Yesterday, the a new major version of the Unicode Standard was published in Unicode 6.0, a year after version 5.2 and more than four after the last major upgrade to 5.0.
There is of course a slew of new stuff in it, and I’m sure I’ll spend a good while digesting at least some of it. The most visible effect of a Unicode Standard revision are the new characters — 2,088 of them, bringing the total to 109,449. Most of them are added to the Supplementary Planes, outside the Basic Multilingual Plane, and therefore require surrogate pairs in UTF-16. (In other words, they are encoded in UTF-16 using two 16-bit code units, unlike the BMP characters, which use only one.)

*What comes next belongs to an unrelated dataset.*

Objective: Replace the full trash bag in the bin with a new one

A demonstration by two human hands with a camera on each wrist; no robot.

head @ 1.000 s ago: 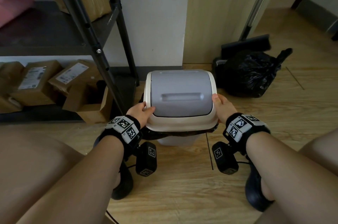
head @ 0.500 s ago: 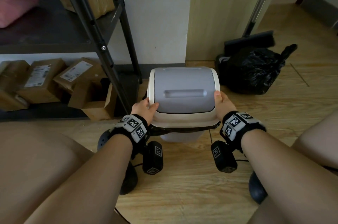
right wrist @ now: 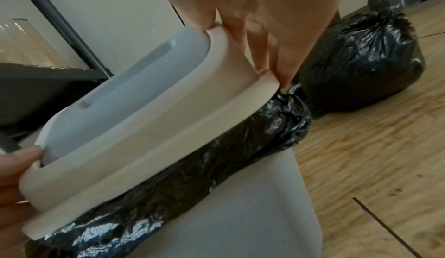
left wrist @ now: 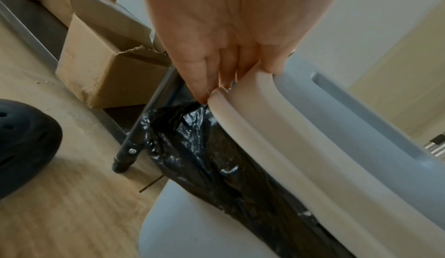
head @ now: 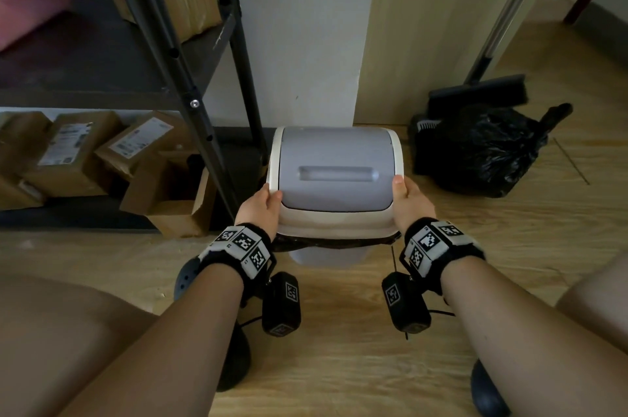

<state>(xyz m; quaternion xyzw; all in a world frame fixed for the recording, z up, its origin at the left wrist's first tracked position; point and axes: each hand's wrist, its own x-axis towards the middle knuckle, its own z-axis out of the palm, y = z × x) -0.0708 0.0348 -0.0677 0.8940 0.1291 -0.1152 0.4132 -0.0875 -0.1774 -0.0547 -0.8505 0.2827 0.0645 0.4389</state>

But enough initialisms: what’s in it? New scripts for languages of course: Brāhmī, an abugida — an alphasyllabary based on consonants with secondary but required vowel notation — which is a historical script from India and of interest to archaeologists and historical linguists; the Mandaic alphabet for a variant of Aramaic that has a classical (liturgical Christian) and a vernacular form used by small communities in Iran and Iraq; and Batak, another abugida used to write an Austronesian language spoken by millions of people in northern Sumatra. In addition, of course, numerous updates, additions and improvements to existing scripts.
More striking is the number of new symbols and pictograms, including entirely new blocks. Emoticons (including Western ones, emoji, and also for example U+1F648 SEE-NO-EVIL MONKEY, U+1F649 HEAR-NO-EVIL MONKEY and U+1F64A SPEAK-NO-EVIL MONKEY). Useful transport and map symbols. Alchemical symbols certain to be welcomed by historians and fortune-tellers. Playing cards. And the catch-all block “Miscellaneous Symbols And Pictographs”, which brings us hundreds of animals, vegetables, fruit, tools, office symbols, communication symbols etc. pp. down to stuff like U+1F4A9, useful if you need to represent a pile of dog poop in a comic-book style.
Some have joked the date was a-propos: in the US, it was National Coming-Out Day, so fittingly we now have U+1F46C and U+1F46D: TWO MEN HOLDING HANDS and TWO WOMEN HOLDING HANDS.
But to get those new characters on paper or screen, we need fonts. Unfortunately, fonts are often many versions behind, and usually only implement specific ranges or blocks of the standard, depending on the font’s purpose. I opened Google to search for what’s out there already, and thanks to Hacker News found an impressively up-to-date font called Symbola by George Douros, third from the top on this collection of fonts for Ancient scripts.
It downloaded and installed fine on my Mac (running OS X Snow Leopard), but the OS X Character Viewer application is clearly not updated (I ran System Update just to make sure I wasn’t missing anything): As the highlighted areas show, neither the character names nor the Unicode blocks are known to OS X just yet.
This doesn’t prevent us from using the font, though, but in the end, whether the characters are displayed depends on the application. My browser, unfortunately, seems to be stuck on Unicode 5.2. But still, here I bring you U+1F427 PENGUIN, in the hope it will automagically appear on this page as soon as the application stack has caught up:
🐧
Update: I can see it in Firefox! But not in Chrome or Safari, so it may be a Webkit problem.
This work is licensed under a Creative Commons Attribution-NonCommercial-ShareAlike 4.0 International License.
Many thanks for this interesting and useful information. But I can’t help wondering who asked for the inclusion of symbol 1F4A9, and why.
If you look at the Miscellaneous Symbols and Pictograms chart you’ll see that this one belongs to the subsection “Comic style symbols”. I think it’s simply a comic book trope, along with splashing sweat, speech bubble, collision, bomb and flexed bicep, which all got their own code points in 6.0.